» TASK TO COMPLETE:
Return only the stretch of the material below that begins with the line containing "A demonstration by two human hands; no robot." and ends with the line containing "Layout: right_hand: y", exactly; both of those lines belong to it.

» DATASET EXTRACT:
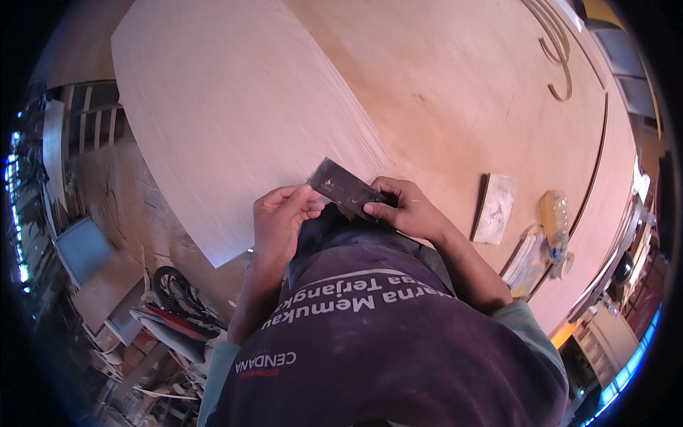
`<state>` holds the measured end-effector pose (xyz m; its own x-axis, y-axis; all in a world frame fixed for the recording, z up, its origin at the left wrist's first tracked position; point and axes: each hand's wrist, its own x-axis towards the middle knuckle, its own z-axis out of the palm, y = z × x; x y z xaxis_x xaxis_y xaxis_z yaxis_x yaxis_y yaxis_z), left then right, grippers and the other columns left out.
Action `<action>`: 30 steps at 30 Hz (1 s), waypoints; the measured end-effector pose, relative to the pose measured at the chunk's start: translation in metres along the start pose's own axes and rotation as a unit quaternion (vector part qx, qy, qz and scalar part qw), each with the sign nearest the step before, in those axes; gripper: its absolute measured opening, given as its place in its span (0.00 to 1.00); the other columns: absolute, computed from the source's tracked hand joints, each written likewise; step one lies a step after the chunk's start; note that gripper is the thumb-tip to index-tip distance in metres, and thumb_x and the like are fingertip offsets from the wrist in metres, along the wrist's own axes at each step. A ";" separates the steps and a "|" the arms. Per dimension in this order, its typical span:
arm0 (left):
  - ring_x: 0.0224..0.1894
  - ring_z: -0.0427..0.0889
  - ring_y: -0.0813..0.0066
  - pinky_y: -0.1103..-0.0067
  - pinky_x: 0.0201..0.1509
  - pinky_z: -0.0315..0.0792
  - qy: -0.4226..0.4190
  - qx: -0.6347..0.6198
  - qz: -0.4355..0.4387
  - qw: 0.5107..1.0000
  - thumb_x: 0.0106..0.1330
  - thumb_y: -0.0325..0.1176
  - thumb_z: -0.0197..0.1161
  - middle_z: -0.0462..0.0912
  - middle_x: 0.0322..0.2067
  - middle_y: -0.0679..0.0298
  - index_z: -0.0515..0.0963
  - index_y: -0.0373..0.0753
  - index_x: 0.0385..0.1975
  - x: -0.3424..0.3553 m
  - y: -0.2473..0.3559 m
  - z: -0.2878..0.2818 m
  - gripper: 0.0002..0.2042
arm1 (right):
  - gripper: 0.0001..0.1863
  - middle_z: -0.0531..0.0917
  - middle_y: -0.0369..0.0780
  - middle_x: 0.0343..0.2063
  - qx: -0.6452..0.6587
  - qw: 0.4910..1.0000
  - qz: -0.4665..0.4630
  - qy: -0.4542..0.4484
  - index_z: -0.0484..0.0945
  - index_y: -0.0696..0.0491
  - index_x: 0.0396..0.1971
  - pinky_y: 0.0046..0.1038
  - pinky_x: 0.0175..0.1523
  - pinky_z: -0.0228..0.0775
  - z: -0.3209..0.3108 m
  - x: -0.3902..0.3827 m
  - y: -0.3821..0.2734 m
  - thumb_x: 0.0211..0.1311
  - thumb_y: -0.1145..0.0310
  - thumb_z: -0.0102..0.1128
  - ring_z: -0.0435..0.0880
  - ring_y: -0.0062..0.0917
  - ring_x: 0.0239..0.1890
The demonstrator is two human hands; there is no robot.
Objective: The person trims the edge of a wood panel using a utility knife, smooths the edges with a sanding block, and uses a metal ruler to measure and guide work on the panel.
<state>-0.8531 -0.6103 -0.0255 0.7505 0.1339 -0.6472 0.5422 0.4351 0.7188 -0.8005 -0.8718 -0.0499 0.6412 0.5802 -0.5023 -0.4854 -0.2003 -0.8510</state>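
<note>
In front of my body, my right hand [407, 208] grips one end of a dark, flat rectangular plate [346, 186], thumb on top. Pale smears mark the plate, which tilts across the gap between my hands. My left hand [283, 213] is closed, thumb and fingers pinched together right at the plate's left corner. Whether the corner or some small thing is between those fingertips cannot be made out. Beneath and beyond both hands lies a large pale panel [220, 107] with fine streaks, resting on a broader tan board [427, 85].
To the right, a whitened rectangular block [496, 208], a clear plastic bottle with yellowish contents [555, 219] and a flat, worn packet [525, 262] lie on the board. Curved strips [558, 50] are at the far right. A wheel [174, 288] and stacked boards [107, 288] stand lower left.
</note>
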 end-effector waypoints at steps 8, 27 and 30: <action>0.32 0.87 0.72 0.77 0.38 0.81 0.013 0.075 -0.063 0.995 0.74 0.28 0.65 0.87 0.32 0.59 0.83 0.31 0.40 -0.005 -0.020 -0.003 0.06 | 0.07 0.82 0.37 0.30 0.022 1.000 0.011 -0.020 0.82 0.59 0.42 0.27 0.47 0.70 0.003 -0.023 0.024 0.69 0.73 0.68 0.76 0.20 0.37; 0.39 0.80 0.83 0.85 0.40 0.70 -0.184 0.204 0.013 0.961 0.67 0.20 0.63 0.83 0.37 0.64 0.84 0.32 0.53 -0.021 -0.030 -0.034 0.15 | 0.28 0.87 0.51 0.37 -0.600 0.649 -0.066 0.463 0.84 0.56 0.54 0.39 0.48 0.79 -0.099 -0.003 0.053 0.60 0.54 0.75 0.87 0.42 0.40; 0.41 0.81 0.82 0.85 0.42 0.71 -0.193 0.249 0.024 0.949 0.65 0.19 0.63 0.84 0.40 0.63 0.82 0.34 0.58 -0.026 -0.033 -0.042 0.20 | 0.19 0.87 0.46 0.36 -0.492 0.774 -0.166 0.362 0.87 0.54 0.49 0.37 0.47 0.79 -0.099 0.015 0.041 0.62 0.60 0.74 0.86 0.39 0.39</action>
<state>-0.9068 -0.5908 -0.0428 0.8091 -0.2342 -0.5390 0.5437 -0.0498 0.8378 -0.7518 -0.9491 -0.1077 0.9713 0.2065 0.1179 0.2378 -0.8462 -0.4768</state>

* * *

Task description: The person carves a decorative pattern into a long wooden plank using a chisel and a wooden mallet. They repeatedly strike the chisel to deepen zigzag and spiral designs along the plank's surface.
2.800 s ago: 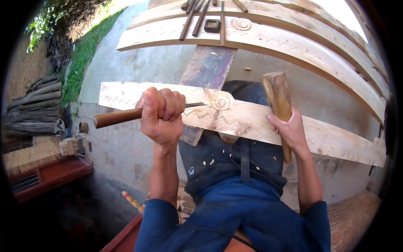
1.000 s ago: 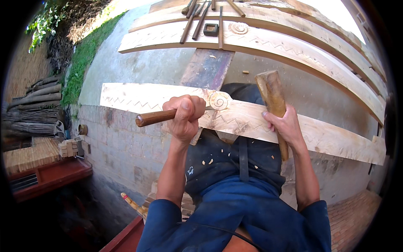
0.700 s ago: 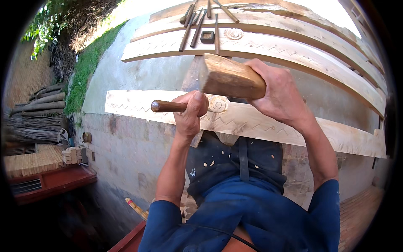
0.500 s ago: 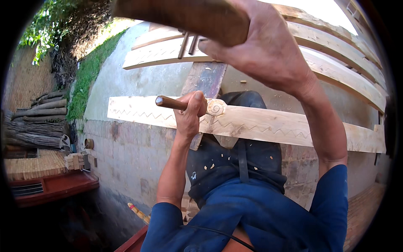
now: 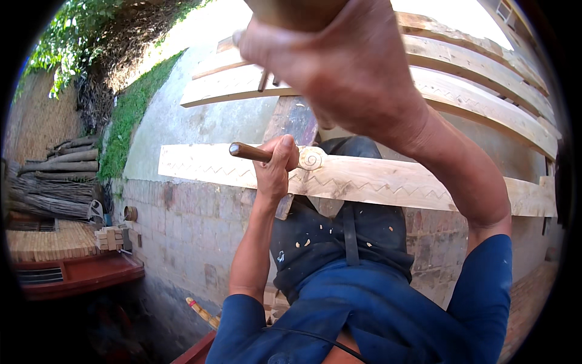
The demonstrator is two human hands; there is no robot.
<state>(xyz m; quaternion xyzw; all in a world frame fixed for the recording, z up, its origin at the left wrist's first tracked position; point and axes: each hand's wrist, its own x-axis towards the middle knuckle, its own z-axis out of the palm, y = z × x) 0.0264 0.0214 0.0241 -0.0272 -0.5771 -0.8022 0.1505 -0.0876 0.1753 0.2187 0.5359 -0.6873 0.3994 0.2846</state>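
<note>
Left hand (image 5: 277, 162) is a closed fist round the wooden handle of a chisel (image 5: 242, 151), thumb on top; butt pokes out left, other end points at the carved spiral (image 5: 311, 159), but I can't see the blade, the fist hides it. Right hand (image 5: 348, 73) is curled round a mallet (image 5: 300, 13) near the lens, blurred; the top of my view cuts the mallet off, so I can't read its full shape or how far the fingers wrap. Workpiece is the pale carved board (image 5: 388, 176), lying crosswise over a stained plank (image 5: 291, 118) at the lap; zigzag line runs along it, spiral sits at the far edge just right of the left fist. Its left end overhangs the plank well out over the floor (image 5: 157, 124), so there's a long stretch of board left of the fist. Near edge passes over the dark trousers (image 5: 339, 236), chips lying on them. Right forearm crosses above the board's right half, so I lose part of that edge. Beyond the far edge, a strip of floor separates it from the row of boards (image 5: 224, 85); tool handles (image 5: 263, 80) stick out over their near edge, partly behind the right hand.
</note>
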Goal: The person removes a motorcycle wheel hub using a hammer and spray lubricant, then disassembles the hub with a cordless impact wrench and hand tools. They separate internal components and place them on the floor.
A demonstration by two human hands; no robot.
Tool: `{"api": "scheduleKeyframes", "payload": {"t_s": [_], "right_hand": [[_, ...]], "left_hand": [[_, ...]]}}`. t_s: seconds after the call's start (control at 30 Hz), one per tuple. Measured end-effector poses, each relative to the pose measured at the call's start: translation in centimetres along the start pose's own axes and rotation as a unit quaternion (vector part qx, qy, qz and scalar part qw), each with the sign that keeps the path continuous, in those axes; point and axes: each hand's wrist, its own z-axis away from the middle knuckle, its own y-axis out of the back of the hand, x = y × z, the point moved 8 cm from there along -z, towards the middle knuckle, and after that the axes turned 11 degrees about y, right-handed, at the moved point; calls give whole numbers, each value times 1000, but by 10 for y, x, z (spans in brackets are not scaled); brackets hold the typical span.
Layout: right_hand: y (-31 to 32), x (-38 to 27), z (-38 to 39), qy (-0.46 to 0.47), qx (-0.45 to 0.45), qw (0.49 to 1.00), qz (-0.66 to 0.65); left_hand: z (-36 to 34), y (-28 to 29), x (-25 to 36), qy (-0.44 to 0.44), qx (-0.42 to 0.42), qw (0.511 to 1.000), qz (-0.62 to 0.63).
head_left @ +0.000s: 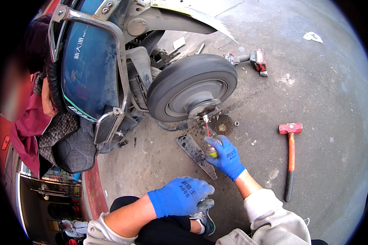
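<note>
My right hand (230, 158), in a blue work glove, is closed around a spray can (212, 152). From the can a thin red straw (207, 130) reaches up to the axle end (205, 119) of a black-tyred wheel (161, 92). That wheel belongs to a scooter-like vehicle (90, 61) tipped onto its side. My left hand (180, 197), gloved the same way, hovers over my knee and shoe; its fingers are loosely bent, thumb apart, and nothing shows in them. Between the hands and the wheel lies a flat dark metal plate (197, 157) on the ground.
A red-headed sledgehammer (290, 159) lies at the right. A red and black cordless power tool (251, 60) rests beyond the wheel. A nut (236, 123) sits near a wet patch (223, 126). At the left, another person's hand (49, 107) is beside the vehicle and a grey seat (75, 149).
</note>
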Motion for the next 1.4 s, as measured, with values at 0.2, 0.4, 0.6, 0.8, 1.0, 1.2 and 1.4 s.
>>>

» ANSWER SECTION:
A demonstration by two human hands; no robot.
Tool: `{"api": "scheduleKeyframes", "payload": {"t_s": [_], "right_hand": [[_, ...]], "left_hand": [[_, ...]]}}`. t_s: seconds after the call's start (control at 30 Hz), one per tuple. Measured end-effector poses, each relative to the pose measured at the call's start: translation in centimetres along the start pose's own axes and rotation as a unit quaternion (vector part qx, qy, qz and scalar part qw), each with the sign that keeps the path continuous, in those axes; point and axes: each hand's wrist, its own z-axis away from the middle knuckle, its own y-axis out of the back of the hand, x = y × z, the point moved 8 cm from there along -z, towards the middle knuckle, and after that the axes turned 11 degrees about y, right-handed, at the moved point; calls give whole numbers, each value times 1000, but by 10 for y, x, z (spans in brackets are not scaled); brackets hold the typical span.
Layout: right_hand: y (-31 to 32), x (-38 to 27), z (-38 to 39), qy (-0.46 to 0.47), qx (-0.45 to 0.45), qw (0.49 to 1.00), qz (-0.66 to 0.65); left_hand: z (-36 to 34), y (-28 to 29), x (-25 to 36), qy (-0.44 to 0.44), qx (-0.42 to 0.42), qw (0.511 to 1.000), qz (-0.62 to 0.63).

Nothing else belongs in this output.